Notwithstanding recent industry and congressional criticism of RAs, these organizations continue to perform audits and make program integrity and fraud referrals to law enforcement. Therefore, it is necessary to structure audit responses to RAs with the same degree of diligence as a direct government request, including documenting interactions with RAs’ representatives.
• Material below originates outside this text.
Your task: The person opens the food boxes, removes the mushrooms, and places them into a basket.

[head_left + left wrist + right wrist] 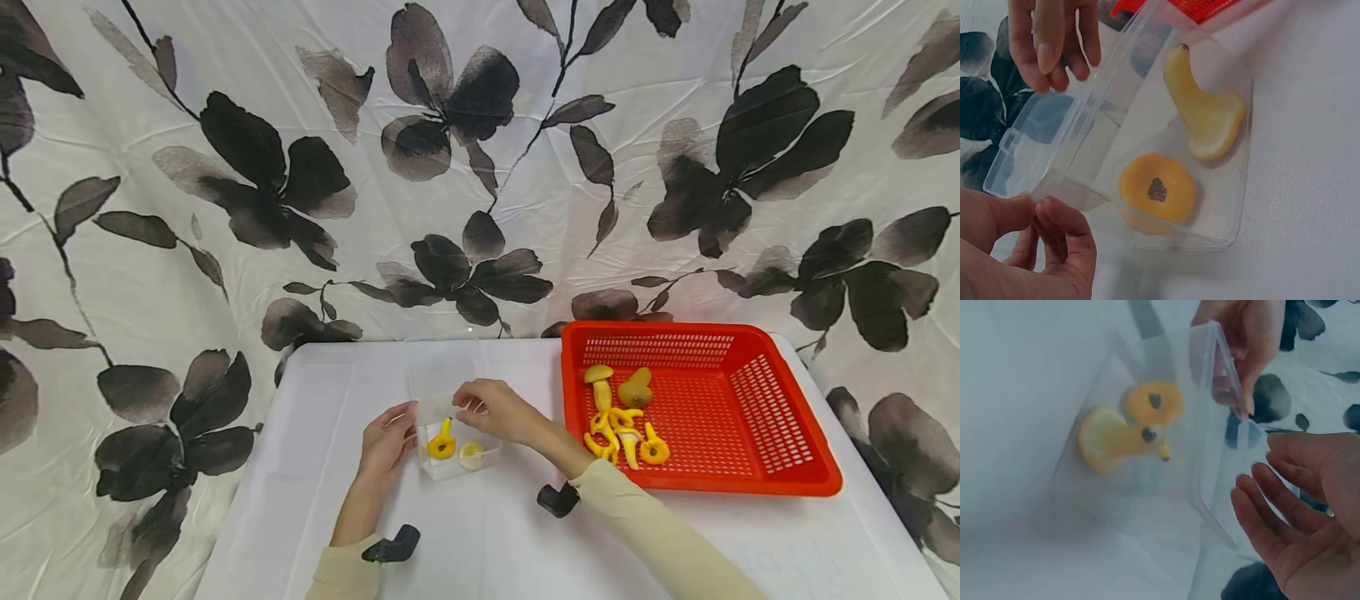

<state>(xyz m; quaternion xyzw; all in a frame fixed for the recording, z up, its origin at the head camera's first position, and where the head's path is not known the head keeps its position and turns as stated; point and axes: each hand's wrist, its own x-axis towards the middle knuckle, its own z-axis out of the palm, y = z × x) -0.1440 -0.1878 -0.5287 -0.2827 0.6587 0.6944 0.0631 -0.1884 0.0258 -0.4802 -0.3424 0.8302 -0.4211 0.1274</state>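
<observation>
A clear plastic box [456, 475] sits on the white table with its hinged lid [441, 372] tipped back. Inside lie two mushroom-shaped pieces: one yellow mushroom [1157, 189] with a dark patch on its cap, and a paler mushroom [1205, 117] with a bent stem. My left hand [385, 443] pinches the box's back left corner between thumb and fingers. Over the back right rim hovers my right hand [497, 410], its fingers loosely bent and holding nothing. In the right wrist view the right fingertips [1244, 481] are close to the lid.
A red slotted basket [705, 481] stands on the table to the right. Its left half holds several yellow mushrooms [655, 450], a tan-capped mushroom [599, 385] and a brownish lobed piece [635, 389]. Floral cloth [540, 242] hangs behind the table's back edge.
</observation>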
Mandatory Compliance Programs
The ACA mandates that a broad range of providers, suppliers, and physicians adopt compliance programs as a condition of enrollment. Failure to implement certain core compliance program features may create additional opportunities for regulatory and law enforcement scrutiny, as well as potential FCA liability for failure to prevent or identify improper federal healthcare program claims and payments.8 The existence or lack of robust provider compliance program controls, when combined with the expansion of the FCA and AKS noted above, will likely be the subject of enhanced focus in fraud and abuse investigations and prosecutions.
The ACA’s compliance program mandates are divided into two categories—nursing facilities and all other providers/suppliers. The nursing facility compliance program provisions in the ACA are much more detailed and contain an implementation time line that required the Secretary of the U.S. Department of Health and Human Services (HHS), in coordination with the Office of the Inspector General, to issue regulations for “an effective compliance program” by March 23, 2012, a statutory deadline that HHS did not meet. Without the specificity expected in implementing compliance rules, it will be challenging for skilled and other nursing facilities to meet their statutory obligations to have “in operation” compliance and ethics programs that meet the ACA’s criteria by March 23, 2013. The requirements as to other providers and suppliers are largely undefined, and there is no specific implementation time line for the development or implementation of these compliance programs. Instead, Congress has left the establishment of core compliance program elements and implementation deadlines to the discretion of HHS, something that HHS also has yet to address.